Colombia soldiers posing as aid workers tricked the4-decade-old FARC guerrilla group into releasing Colombian politician Ingrid Betancourt, three Americans and 11 other hostages on Wednesday.

The rescue raised White House hopes that House of Representatives Speaker Nancy Pelosi might reconsider her opposition to the U.S.-Colombia free trade agreement and schedule a vote soon on the pact.

"One of the concerns that she said she’s had has been security in Colombia," White House spokeswoman Dana Perino said. "We maintain that President (Alvaro) Uribe, since elected — since he was elected — has done a tremendous job of improving security there in Colombia."

Although Pelosi applauds the rescue, it doesn’t reduce longstanding concerns she has had about violence facing union workers in Colombia, Pelosi spokesman Nadeam Elshami said.

Also, she still believes Congress and the Bush administration must do more to boost the U.S. economy before turning to the Colombia trade pact, Elshami said.

The rescue is a "wonderful thing obviously," said Thea Lee, policy director for the AFL-CIO labor federation, which has strongly fought the U.S. Colombia free trade deal.

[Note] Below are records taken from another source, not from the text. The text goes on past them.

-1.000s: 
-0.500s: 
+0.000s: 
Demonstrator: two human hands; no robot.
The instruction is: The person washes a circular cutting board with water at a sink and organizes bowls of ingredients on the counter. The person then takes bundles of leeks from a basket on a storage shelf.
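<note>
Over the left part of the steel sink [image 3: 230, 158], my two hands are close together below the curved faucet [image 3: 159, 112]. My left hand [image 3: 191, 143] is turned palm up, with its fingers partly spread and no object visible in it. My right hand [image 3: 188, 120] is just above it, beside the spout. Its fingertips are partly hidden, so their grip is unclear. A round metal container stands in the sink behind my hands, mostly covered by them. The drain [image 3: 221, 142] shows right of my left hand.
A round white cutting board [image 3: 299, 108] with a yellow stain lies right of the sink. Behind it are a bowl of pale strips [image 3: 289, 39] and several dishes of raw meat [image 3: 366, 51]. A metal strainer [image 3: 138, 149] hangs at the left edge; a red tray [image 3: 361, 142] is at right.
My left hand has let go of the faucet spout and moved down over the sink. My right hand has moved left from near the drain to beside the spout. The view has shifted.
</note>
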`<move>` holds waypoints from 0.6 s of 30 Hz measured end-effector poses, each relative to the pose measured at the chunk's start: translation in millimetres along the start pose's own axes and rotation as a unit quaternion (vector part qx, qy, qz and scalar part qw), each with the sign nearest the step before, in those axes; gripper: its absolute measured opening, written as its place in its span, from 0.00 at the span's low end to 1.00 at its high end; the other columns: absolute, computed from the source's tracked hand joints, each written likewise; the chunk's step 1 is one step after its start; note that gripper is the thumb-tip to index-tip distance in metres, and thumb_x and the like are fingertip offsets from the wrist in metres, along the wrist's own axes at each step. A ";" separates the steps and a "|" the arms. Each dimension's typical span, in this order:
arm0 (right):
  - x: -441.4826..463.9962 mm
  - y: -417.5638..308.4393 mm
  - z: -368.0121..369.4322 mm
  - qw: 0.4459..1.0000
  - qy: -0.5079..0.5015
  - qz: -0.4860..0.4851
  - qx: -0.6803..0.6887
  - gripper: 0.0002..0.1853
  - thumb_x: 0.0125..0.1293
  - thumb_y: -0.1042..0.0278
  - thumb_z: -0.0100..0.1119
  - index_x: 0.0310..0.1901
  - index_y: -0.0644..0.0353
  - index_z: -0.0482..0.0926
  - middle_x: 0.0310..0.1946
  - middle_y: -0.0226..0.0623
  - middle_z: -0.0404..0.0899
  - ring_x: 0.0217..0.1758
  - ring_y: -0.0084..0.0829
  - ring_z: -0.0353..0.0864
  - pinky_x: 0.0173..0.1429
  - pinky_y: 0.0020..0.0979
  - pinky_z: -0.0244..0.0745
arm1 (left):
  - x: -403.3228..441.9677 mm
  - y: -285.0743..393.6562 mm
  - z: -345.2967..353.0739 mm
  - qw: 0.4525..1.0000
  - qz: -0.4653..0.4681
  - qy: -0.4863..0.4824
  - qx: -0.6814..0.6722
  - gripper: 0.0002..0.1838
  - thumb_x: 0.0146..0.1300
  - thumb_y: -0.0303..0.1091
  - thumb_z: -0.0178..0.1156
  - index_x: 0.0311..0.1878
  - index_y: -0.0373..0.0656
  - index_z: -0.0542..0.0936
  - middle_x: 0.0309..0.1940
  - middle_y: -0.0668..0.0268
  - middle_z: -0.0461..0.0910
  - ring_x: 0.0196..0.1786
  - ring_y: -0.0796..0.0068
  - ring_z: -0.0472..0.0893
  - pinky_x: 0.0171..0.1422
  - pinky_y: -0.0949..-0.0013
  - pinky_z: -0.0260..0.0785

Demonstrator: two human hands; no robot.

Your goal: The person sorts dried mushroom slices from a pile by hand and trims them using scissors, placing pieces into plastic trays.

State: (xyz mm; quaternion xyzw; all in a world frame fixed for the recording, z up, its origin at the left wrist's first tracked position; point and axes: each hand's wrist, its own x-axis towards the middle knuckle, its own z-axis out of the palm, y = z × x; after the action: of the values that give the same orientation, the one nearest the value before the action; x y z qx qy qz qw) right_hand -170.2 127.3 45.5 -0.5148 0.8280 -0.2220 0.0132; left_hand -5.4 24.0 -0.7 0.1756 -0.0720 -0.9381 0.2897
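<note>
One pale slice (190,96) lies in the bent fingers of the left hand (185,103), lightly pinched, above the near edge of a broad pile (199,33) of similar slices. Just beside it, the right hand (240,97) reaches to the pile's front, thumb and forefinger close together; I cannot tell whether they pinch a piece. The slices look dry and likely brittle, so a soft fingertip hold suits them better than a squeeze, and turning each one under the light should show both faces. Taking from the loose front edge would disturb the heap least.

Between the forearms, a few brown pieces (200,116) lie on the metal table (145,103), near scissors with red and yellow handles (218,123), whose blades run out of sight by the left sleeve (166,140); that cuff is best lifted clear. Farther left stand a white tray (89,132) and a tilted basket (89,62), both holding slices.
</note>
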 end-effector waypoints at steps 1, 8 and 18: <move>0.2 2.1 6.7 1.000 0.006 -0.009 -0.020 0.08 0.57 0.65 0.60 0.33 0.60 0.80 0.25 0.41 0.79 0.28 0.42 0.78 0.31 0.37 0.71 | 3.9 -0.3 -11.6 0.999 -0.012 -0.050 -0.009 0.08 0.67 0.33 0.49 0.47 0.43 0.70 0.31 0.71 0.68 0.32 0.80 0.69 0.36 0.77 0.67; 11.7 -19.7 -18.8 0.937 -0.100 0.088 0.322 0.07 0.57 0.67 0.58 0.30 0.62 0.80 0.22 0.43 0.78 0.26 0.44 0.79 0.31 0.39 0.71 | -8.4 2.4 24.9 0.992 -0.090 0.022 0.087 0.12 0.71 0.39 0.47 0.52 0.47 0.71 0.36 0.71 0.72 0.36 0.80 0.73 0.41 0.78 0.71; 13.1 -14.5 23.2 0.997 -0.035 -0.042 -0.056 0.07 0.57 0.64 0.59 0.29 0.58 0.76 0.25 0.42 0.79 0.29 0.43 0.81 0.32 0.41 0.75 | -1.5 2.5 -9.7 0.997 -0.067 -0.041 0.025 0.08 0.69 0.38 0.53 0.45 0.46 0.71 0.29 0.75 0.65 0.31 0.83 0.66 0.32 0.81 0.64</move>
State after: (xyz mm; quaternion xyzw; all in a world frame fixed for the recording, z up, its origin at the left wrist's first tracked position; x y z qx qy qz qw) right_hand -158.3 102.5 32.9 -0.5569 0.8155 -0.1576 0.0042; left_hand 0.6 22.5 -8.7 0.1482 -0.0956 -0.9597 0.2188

"It doesn’t change the critique that we had of the challenges facing Colombia workers — the ongoing violence, death threats and impunity," Lee said.

There have been 31 trade unionists murdered in Colombia this year, compared to 39 in all of 2007, she said.

The Bush administration argues killings have dropped dramatically since Uribe took office in 2002 and that delaying a vote on the Colombia deal mainly hurts U.S. exporters.

"What gets lost in this whole debate" is that Colombia already has duty-free access to the U.S. market under a 17-year-old trade preference program, said Sean Spicer, a spokesman for the U.S. Trade Representative’s office.

Blocking a vote only denies U.S. exporters from getting the same treatment in Colombia market, Spicer said.

The rescue "shows how diminished the FARC is, how successful the Uribe strategy has been," Hakim said. "But this is a trade issue."

The next president will probably have to reopen negotiations on labor issues with Colombia to win approval of the free trade agreement, he said.